**PROBLEM DETAILS**
The answer must be every line of the records below that holds the word "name".

**EXERCISE INPUTS**

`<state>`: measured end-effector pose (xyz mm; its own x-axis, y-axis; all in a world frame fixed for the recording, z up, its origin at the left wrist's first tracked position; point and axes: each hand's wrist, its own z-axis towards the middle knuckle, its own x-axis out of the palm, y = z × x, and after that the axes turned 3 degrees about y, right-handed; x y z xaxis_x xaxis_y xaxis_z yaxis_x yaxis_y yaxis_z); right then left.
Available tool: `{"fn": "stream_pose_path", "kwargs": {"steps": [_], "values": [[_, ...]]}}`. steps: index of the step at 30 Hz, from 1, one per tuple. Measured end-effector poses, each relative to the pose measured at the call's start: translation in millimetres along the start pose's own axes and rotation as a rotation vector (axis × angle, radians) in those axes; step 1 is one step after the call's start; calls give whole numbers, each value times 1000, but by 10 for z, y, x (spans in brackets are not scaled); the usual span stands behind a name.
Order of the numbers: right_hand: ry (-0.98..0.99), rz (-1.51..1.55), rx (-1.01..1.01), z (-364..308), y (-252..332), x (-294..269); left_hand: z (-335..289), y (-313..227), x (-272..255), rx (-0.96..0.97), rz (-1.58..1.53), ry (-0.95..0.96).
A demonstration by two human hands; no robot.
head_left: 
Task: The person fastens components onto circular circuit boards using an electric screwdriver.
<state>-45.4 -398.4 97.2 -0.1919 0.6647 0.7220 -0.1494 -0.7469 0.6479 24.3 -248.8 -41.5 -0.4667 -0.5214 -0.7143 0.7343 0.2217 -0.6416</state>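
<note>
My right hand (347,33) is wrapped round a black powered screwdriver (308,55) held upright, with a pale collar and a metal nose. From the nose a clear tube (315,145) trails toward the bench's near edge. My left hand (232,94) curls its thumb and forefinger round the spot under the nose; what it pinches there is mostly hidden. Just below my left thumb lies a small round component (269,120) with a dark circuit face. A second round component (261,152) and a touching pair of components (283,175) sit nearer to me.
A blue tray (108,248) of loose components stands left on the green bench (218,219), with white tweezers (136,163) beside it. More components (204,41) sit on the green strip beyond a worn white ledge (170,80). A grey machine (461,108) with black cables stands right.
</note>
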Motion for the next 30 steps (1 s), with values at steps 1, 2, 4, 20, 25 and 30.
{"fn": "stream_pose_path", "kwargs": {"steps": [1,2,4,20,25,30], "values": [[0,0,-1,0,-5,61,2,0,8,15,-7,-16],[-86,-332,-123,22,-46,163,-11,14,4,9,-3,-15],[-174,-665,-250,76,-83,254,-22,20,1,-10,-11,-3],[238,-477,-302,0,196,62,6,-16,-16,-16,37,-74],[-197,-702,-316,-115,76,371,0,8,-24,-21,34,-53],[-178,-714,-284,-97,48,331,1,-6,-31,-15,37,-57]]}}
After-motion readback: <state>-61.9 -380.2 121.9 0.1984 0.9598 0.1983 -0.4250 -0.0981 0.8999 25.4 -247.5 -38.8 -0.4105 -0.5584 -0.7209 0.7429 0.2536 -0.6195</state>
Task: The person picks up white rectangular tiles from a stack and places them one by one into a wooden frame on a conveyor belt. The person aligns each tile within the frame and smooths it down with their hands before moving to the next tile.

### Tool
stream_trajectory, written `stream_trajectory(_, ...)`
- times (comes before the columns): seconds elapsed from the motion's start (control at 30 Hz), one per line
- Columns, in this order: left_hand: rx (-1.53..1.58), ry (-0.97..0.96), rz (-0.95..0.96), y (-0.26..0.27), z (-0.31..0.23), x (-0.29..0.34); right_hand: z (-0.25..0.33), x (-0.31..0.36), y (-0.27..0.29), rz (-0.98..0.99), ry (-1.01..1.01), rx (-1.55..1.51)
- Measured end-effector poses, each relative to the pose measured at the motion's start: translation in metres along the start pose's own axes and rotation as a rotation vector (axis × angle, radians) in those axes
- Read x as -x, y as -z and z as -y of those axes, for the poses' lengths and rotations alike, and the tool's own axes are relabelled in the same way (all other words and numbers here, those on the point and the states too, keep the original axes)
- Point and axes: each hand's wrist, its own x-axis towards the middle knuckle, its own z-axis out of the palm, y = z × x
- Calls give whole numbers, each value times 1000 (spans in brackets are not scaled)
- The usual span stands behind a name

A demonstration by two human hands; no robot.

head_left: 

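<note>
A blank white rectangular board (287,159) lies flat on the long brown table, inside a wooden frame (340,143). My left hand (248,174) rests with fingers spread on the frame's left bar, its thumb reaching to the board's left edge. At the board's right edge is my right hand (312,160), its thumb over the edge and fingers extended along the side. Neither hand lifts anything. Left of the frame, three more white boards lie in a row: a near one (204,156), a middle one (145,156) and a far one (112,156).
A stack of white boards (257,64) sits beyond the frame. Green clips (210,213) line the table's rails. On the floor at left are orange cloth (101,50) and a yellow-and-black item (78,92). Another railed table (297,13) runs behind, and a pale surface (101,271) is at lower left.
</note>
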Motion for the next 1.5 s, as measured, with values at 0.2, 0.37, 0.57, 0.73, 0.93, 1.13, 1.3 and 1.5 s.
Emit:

**RESPONSE TO THE TASK**
Available tool: `{"fn": "stream_pose_path", "kwargs": {"steps": [_], "values": [[_, ...]]}}`. steps: index of the step at 30 Hz, from 1, one per tuple. Measured end-effector poses, each relative to the pose measured at the call's start: translation in millimetres along the start pose's own axes and rotation as a rotation vector (axis × angle, radians) in those axes; step 1 is one step after the call's start; calls give whole numbers, each value times 1000, but by 10 for z, y, x (spans in brackets are not scaled); the usual span stands behind a name.
- The usual span stands behind a name

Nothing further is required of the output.